Licensed under a Creative Commons Attribution-Noncommercial-Share Alike 3.0 Unported License.
Produced by CATH
August 18th, 1813.
Dear Murray,

It is my serious intention to lend such aid as I can lend to the Review, in Jeffrey’s absence. To render this intention useful, I hope he has left somebody who will look after the temporal concerns of the Review, and return an answer to those questions which a distant contributor must necessarily put. It was my intention to review Ferrier’sTheory of Apparitions;’ but it is such a null, frivolous book, that it is impossible to take any notice of it. I request therefore the choice of these subjects:—Milne’s Controversy with Marsh, Pouqueville’sTravels in the Morea,’ Broughton’sLetters from a Mahratta Camp,’ or Sir J. Porter’sAccount of the last Russian Campaign.’ I should prefer the first and the last. Pray let me know whether I may do them, or obtain, if you will be so good, an immediate answer for me from those with whom the power rests. I will take the first opportunity of returning Ferrier’s ‘Apparitions’ to Constable.
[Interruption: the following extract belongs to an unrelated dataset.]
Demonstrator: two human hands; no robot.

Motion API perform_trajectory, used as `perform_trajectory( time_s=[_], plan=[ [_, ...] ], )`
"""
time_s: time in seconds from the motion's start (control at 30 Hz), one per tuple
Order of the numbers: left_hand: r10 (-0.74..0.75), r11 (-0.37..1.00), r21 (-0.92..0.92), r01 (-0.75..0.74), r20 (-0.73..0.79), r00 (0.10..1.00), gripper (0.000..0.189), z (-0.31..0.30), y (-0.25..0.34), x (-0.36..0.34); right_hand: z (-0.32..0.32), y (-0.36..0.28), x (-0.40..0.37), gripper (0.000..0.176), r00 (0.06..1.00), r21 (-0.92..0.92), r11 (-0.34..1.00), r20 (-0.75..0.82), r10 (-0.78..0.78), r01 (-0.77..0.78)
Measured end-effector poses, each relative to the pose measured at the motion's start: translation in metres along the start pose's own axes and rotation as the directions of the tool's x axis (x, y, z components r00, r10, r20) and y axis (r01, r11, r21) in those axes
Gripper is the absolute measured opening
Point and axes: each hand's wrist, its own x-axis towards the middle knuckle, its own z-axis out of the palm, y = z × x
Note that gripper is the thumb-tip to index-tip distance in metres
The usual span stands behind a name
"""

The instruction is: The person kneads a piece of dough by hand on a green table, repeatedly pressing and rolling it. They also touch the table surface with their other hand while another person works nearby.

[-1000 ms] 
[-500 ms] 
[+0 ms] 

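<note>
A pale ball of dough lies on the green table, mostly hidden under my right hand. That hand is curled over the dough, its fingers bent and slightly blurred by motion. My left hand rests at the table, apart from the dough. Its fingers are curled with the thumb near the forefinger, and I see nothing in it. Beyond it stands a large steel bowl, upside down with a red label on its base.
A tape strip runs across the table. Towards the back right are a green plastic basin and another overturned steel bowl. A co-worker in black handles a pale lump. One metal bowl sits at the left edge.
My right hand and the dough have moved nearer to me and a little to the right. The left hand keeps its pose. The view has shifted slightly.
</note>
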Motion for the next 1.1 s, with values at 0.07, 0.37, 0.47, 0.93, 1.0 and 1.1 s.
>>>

My brother and all his family are with me.

I am sorry to hear of the loss of your old friend; such losses are seldom or never repaired; a friend
made at a middle period of life is never like a friend made at its beginning. I am sure a run in the country in England would do you good. It is the misfortune of Edinburgh men, that they see no fools and common persons (I mean, of clever men in Edinburgh); I could put you on a salutary course of this sort of society. Ever most sincerely yours,

Sydney Smith.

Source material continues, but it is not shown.